Acostumbrémonos a la confusión
Según qué medio de comunicación leamos o que articulistas y contertulios sigamos, se muestra ante nosotros una realidad que en muchos casos es antagónica de la otra. Tenemos ejemplos todos los días. Uno de los últimos es la acusación al fiscal general. Lo que para unos es la ocultación de las pruebas de un delito, para otros no es más que un bulo del jefe de gabinete de Ayuso, Miguel Ángel Rodríguez. Otro caso, el del hermano del presidente Sánchez. En una versión, lo relevante es que no sabía ni siquiera dónde tenía el despacho; en la otra, que lo importante era llevar ópera a los pueblos.

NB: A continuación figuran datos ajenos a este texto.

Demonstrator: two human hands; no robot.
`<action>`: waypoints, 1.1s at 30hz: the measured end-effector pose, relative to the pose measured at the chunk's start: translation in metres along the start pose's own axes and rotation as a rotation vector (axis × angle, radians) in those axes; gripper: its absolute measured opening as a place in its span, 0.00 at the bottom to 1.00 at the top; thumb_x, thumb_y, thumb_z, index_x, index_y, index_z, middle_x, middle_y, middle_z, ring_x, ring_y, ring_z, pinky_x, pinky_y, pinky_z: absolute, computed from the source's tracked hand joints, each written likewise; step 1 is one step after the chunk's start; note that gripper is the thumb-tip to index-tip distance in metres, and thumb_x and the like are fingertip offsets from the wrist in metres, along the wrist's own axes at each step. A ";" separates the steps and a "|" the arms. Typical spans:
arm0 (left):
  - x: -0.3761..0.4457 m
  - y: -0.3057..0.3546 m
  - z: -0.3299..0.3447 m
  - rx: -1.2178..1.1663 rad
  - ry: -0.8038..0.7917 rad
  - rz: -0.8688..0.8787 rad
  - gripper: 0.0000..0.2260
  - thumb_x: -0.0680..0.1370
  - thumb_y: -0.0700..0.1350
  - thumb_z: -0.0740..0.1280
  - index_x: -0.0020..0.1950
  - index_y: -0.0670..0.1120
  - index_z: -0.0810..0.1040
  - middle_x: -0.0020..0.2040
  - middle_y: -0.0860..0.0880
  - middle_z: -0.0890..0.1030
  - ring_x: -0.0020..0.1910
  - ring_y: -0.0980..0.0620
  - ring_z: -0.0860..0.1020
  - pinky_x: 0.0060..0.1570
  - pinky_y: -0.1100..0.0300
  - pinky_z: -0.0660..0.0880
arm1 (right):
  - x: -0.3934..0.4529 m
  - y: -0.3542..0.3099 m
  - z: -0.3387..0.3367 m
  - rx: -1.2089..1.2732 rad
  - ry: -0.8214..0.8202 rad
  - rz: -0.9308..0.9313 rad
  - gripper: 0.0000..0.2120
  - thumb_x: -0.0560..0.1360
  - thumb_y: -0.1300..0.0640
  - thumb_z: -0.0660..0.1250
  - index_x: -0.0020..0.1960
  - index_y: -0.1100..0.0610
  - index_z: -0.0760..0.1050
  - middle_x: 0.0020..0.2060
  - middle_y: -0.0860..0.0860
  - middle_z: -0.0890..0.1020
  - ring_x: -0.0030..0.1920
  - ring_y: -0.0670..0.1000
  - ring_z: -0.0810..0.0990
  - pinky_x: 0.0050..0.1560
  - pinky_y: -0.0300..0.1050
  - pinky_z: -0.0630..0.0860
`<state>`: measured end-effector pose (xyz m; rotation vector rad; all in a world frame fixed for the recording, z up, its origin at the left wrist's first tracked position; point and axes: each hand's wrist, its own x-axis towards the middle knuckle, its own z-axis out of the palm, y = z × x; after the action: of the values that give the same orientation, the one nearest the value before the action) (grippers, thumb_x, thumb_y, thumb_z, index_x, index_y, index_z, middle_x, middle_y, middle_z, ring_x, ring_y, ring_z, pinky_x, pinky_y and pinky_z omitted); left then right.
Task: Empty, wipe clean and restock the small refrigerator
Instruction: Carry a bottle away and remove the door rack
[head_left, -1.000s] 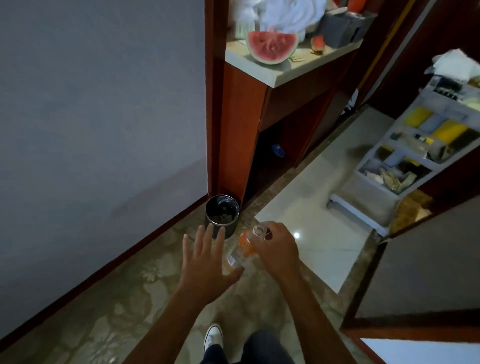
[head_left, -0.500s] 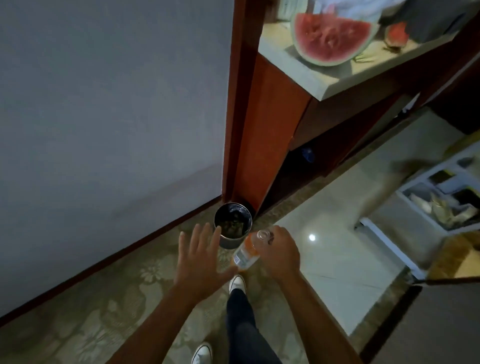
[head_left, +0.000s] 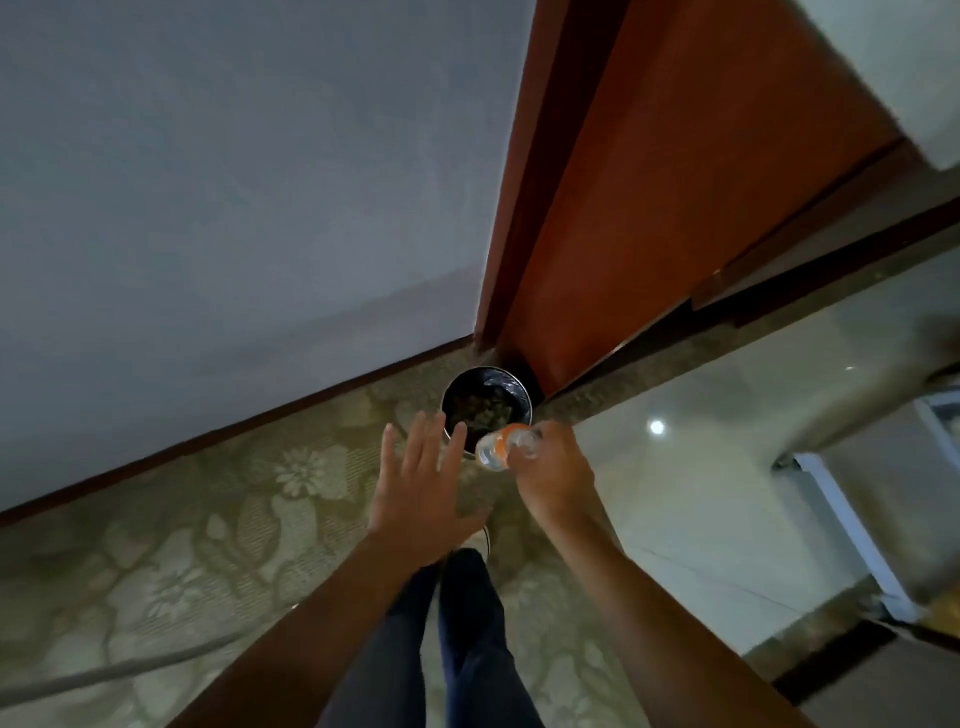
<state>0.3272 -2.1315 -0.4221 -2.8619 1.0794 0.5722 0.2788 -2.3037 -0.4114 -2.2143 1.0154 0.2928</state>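
Clear plastic with an orange label identifies the bottle (head_left: 501, 446) gripped in the right hand (head_left: 553, 474); the fingers are curled round its upper part, and the body points toward the waste bin (head_left: 485, 402). The bottle is held just beside the bin's near rim, above the patterned floor (head_left: 218, 514). The left hand (head_left: 418, 480) is released, fingers straight and spread, holding nothing, and overlaps the bin's left rim in the view. The bin stands in the corner where the grey wall (head_left: 234, 208) meets the red-brown cabinet panel (head_left: 675, 197); it has a dark liner and already holds some debris.

Judged step: discarding a bottle removed from the refrigerator.

Probable faults:
- Release short of the opening. The bottle does not appear centred over the bin; it could strike the rim and roll away.
- Spillage. Whether the bottle is capped or empty cannot be determined.
- Obstruction. The spread left hand lies close to the drop path.
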 end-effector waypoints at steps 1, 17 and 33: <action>0.012 -0.002 0.008 -0.012 -0.017 -0.013 0.47 0.75 0.76 0.53 0.83 0.45 0.54 0.83 0.38 0.54 0.82 0.38 0.50 0.76 0.31 0.46 | 0.013 0.002 0.009 -0.016 -0.006 0.007 0.15 0.80 0.50 0.67 0.62 0.55 0.74 0.58 0.53 0.78 0.54 0.54 0.80 0.52 0.50 0.78; 0.141 -0.058 0.202 -0.073 -0.118 -0.054 0.46 0.74 0.72 0.46 0.83 0.45 0.45 0.83 0.39 0.45 0.82 0.38 0.43 0.77 0.34 0.39 | 0.203 0.101 0.214 -0.344 -0.057 -0.111 0.14 0.79 0.54 0.68 0.61 0.59 0.73 0.61 0.57 0.78 0.59 0.60 0.79 0.48 0.53 0.76; 0.213 -0.071 0.329 -0.079 -0.091 0.012 0.46 0.74 0.72 0.49 0.83 0.44 0.50 0.83 0.38 0.54 0.82 0.38 0.49 0.78 0.34 0.48 | 0.282 0.160 0.342 -0.437 -0.170 -0.109 0.18 0.80 0.49 0.67 0.65 0.56 0.71 0.64 0.53 0.75 0.63 0.56 0.77 0.51 0.51 0.76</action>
<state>0.4123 -2.1610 -0.8103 -2.8648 1.0844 0.7543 0.3750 -2.3180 -0.8730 -2.5671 0.7894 0.6954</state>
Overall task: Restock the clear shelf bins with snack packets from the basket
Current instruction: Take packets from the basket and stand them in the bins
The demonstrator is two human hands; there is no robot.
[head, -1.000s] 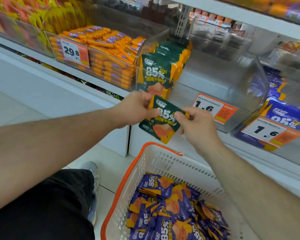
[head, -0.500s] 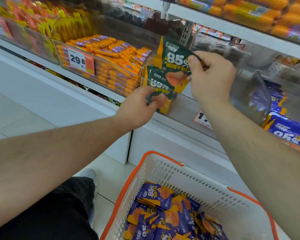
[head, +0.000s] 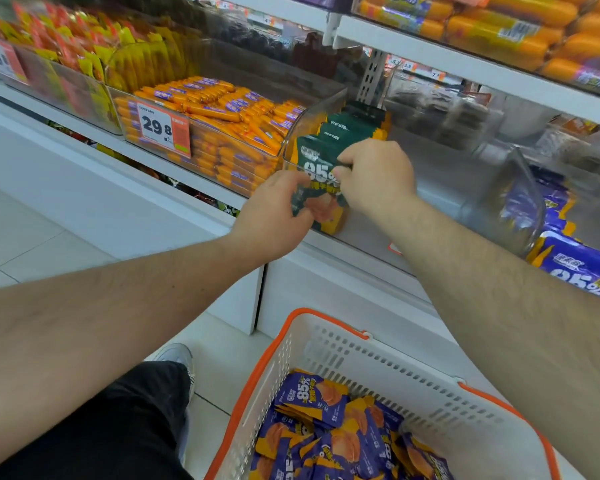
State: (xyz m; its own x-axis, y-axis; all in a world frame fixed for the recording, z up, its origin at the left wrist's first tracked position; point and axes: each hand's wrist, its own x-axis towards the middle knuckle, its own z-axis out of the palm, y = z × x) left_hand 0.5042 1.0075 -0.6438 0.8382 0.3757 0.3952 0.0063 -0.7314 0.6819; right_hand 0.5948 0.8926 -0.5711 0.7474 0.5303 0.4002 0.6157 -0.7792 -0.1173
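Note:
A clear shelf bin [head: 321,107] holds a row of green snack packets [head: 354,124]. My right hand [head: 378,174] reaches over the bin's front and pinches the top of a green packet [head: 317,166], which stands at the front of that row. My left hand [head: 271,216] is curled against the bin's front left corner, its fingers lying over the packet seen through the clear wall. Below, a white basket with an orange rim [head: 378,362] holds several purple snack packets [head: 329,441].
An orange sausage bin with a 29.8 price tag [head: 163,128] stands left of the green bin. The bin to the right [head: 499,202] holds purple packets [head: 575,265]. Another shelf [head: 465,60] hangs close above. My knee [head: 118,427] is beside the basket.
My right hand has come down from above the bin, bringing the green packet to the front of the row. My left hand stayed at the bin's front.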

Como se ve, vivimos una auténtica ceremonia de la confusión, a la que algunos pretenden ponerle coto leyendo todas las versiones contrapuestas de los hechos para ver si así sacan el agua clara del pozo de la información, que debería ser única y veraz.
El asunto se ha agudizado con las redes sociales, en las que cada uno dice la suya como si fuese la verdad objetiva, sin manera alguna de demostrar su veracidad. Para eso, las principales redes establecieron un sistema de verificación, con una única versión oficial de los hechos que diese al trasto con todo tipo de noticias falsas. Lo malo es que ¿quién establecía esa verdad objetiva?, ¿con qué criterios?, ¿qué tipo de algoritmos aplicaba?
Se demostró que esa oficialización de la verdad, en manos de alguien ajeno y necesariamente partidista era un remedio peor que la enfermedad, por lo que X (antes Twitter), Facebook e Instagram han prescindido de esos omniscientes verificadores y los han sustituido por comentarios a pie de página de lectores disconformes con lo publicado.
Ése es el reconocimiento de que a falta de versiones incontestables tenemos que acostumbrarnos a vivir con la confusión y sólo usar nuestro buen criterio para salir de dudas.